Cela dit, j’en viens à mon propos principal et à la substance de mes compliments. Il s’agit de votre langue: votre journal est rédigé dans un français parfait. C’est d’autant plus remarquable qu’il nous vient de Zurich et que vous-même, Madame, si vous existiez, pourriez bien être une Tessinoise d’origine vivant en Alémanie; c’est du moins ce qu’on subodorait quand j’étais enfant (car vous existez depuis toujours, douée d’une éternelle quarantaine épanouie) et que votre existence physique n’était guère mise en cause à l’époque, car on vous trouvait en portrait en tête du journal. Et l’excellent usage de la langue de Brillat-Savarin est encore d’autant plus méritoire que, dans votre profession de communicatrice commerciale, la tentation est forte d’émailler son discours de mots anglais, ou franglais, ou américano-informatiques. Pour être in et au top, qui n’offre pas un food box pour conserver les aliments, un wine comfort pour les bouteilles, un fauteuil gaming eccentric et même un trainer dog sensitive pour le chien, qui pourtant n’aboie pas en anglais?

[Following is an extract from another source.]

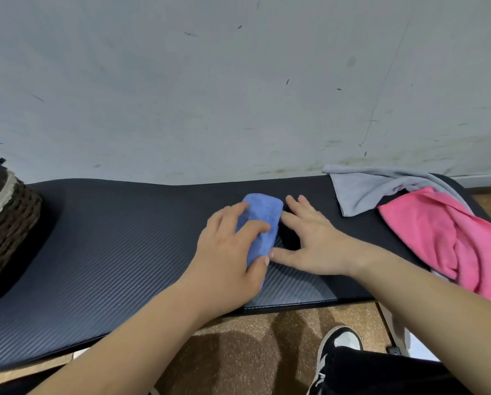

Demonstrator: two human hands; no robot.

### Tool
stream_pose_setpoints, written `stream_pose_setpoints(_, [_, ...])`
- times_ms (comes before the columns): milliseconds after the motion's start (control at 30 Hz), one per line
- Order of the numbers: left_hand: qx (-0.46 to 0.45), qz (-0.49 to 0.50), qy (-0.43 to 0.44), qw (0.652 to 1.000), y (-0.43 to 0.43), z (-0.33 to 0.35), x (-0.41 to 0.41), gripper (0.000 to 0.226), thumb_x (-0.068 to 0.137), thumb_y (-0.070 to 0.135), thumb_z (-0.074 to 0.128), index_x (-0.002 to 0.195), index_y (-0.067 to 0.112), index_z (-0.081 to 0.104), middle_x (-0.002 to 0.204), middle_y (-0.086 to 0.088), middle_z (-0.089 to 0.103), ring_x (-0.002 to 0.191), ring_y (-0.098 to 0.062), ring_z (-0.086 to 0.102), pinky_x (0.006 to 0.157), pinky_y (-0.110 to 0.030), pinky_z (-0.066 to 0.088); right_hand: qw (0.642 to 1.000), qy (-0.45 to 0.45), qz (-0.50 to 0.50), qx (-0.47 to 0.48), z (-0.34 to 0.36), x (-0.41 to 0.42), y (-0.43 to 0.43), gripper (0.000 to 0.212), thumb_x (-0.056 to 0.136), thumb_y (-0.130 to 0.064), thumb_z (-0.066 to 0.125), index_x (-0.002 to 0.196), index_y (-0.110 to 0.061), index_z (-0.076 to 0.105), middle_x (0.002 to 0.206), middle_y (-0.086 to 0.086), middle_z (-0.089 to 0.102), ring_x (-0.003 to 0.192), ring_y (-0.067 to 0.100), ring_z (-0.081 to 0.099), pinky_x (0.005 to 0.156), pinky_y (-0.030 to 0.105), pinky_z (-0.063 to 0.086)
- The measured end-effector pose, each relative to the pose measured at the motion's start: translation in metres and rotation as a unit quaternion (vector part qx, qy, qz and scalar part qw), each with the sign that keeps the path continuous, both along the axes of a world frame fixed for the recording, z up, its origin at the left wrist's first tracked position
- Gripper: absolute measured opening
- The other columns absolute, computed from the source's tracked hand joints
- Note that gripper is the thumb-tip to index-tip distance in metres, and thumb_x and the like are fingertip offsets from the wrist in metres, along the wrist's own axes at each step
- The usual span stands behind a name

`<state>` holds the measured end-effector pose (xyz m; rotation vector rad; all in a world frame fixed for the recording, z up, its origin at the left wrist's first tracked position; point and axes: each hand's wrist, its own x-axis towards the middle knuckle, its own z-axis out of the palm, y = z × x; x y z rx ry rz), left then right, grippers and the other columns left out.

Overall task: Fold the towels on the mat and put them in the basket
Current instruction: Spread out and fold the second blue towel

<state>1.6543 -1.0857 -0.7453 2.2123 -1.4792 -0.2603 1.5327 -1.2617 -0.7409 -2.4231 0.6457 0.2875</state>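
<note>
I see the folded blue towel lying on the mat. My left hand grips it, fingers curled over its top and thumb against its near edge. My right hand lies flat just right of the blue towel, fingers straight and spread, holding nothing. The grey towel and pink towel lie crumpled farther right of it, and the basket stands far left.

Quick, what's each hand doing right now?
Left hand: grips the folded blue cloth towel.
Right hand: open, flat on the black ribbed mat.
</note>
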Motion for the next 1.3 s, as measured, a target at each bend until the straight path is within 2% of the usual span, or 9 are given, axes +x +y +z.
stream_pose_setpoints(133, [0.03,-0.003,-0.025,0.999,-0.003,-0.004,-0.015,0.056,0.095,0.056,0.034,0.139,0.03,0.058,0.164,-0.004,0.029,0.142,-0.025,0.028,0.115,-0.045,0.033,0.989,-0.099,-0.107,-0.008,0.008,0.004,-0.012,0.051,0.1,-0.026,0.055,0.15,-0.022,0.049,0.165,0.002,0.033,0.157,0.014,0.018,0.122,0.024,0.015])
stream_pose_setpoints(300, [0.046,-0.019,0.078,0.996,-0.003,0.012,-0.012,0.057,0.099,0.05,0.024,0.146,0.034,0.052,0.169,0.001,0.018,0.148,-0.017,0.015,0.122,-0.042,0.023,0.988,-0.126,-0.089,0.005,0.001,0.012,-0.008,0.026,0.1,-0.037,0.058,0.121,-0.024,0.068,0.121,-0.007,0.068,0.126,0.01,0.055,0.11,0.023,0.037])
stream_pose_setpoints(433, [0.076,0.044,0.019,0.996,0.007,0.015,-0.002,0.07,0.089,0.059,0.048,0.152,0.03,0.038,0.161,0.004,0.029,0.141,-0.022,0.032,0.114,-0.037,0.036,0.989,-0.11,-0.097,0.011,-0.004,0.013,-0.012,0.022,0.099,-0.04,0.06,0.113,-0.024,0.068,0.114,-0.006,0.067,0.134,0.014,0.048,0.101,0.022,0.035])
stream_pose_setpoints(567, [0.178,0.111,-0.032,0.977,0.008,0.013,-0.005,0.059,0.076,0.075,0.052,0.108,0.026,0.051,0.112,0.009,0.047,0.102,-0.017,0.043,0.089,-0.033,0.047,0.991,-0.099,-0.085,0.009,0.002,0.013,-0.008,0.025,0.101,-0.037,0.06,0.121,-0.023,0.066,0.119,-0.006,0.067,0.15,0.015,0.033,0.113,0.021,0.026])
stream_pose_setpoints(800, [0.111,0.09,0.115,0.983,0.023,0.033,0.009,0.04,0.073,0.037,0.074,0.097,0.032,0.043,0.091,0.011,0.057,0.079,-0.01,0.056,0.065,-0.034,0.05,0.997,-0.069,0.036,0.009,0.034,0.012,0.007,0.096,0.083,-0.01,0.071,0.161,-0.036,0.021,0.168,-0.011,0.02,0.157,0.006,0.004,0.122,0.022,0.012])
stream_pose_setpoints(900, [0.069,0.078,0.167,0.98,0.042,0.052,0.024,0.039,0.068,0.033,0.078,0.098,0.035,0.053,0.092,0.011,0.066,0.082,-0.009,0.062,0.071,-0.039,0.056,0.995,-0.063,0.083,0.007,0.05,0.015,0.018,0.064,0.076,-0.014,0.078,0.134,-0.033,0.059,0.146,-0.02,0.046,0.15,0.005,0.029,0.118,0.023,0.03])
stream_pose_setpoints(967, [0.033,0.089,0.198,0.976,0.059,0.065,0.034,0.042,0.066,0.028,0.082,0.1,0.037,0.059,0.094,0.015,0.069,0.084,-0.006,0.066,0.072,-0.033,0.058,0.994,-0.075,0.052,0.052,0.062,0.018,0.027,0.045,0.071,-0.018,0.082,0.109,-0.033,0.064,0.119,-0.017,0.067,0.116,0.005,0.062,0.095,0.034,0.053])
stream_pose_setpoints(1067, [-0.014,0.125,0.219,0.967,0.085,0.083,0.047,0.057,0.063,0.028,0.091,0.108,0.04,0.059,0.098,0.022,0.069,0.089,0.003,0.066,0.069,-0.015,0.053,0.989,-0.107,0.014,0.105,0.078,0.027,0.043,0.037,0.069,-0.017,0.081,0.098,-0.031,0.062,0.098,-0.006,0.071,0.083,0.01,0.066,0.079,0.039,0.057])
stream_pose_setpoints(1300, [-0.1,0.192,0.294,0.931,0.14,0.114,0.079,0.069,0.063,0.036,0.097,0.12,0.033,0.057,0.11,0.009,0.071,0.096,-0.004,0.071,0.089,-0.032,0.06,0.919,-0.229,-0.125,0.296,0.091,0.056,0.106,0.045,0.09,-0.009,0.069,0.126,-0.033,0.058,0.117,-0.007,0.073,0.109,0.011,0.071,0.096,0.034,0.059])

Or rien de tel chez vous. Pour les recettes, cela ne surprend pas totalement puisque la France est le paradis de la cuisine (selon les Français, qu’on ne va pas chicaner là-dessus). Mais pour les ustensiles astucieux! Je lis, à propos d’un moule à revêtement anti-adhésif, qu’ainsi la pâtisserie «glisse sans effort du moule perforé sur l’assiette»: c’est dit avec élégance, et ça passe comme une lettre à la poste. Vous proposez plus loin, en cadeau, «six recettes de garnissage pour des coussinets parfaitement portionnés», et l’on apprend encore que «le mélangeur à desserts éclair permet de préparer des crèmes en un rien de temps et de les couler proprement dans des verrines»; à propos d’un égouttoir absorbant, que «ce matériau minéral hautement poreux aspire l’eau qui s’évapore très rapidement». C’est clair, c’est dit avec des mots simples, on comprend bien, et c’est vraiment du français.

A l’heure où les régies fédérales se croient bien inspirées d’utiliser l’anglais comme koinê helvétique, les grandes banques itou, où trop de commerces annoncent du sale en guise de soldes et font mousser un black Friday, vos égards pour notre langue – et par là-même pour vos clients – vous honorent.

Veuillez agréer, Madame, l’expression de mes hommages respectueux et reconnaissants.